Pairing and Serving Wisdom
This soup tastes wonderful on its own as a light meal, but it transforms into something more substantial when served alongside crusty bread for tearing and dipping, or over steamed jasmine rice. The soup's brightness pairs beautifully with Vietnamese banh mi, or you can keep it simple with a scatter of roasted cashews on top for texture and richness.
- If you're making this ahead, store it in the refrigerator for up to 3 days, and reheat gently on the stovetop rather than the microwave.
- Freeze portions in airtight containers for up to 3 months, and thaw overnight in the refrigerator before reheating.
- The flavor deepens slightly the next day, so this is one of those soups that's actually better as a leftover.

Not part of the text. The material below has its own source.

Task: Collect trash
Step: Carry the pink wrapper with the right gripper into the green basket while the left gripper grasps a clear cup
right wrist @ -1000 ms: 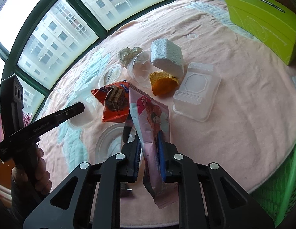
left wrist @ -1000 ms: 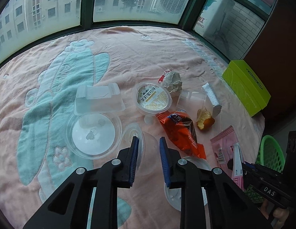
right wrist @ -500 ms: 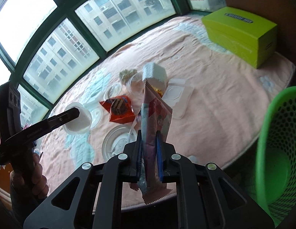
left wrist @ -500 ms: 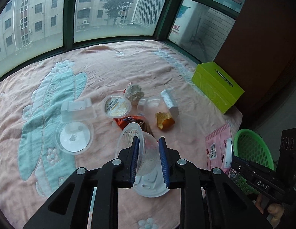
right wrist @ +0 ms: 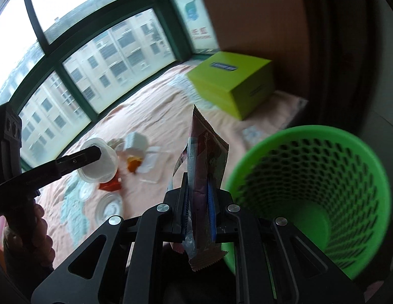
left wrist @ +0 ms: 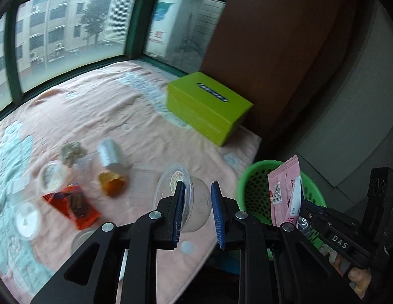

Save This soup has become my go-to when I want to cook something that feels effortless but tastes considered. It's the kind of dish that reminds you why you fell in love with cooking in the first place.
Questions & Answers
- → Can I use frozen spinach instead of fresh?
Yes, you can use frozen spinach. Use about 150g of frozen spinach and add it directly to the pot without thawing. Adjust cooking time slightly as frozen spinach releases more water.
- → How can I make this soup spicier?
Add a chopped green chili when sautéing the garlic and ginger, or garnish with sliced red chili. You can also add a pinch of red pepper flakes or a dash of hot sauce when serving.
- → Can I prepare this soup in advance?
Yes, this soup stores well in the refrigerator for up to 3 days. Reheat gently on the stovetop, stirring occasionally. The flavors often deepen after a day. You can also freeze it for up to 2 months.
- → What can I use instead of lemongrass?
If you don't have fresh lemongrass, substitute with 1-2 teaspoons of lemongrass paste, or use the zest and juice of half a lemon added at the end of cooking for a similar citrus note.
- → Is this soup filling enough as a main course?
While nutritious, this soup works best as a starter or light lunch. To make it more substantial, serve with crusty bread, steamed rice, or add protein like tofu cubes or chickpeas during cooking.
- → Can I use light coconut milk to reduce calories?
Yes, light coconut milk works well and reduces the calorie content. However, the soup will be less creamy. For best results, use a combination of light coconut milk and a splash of coconut cream.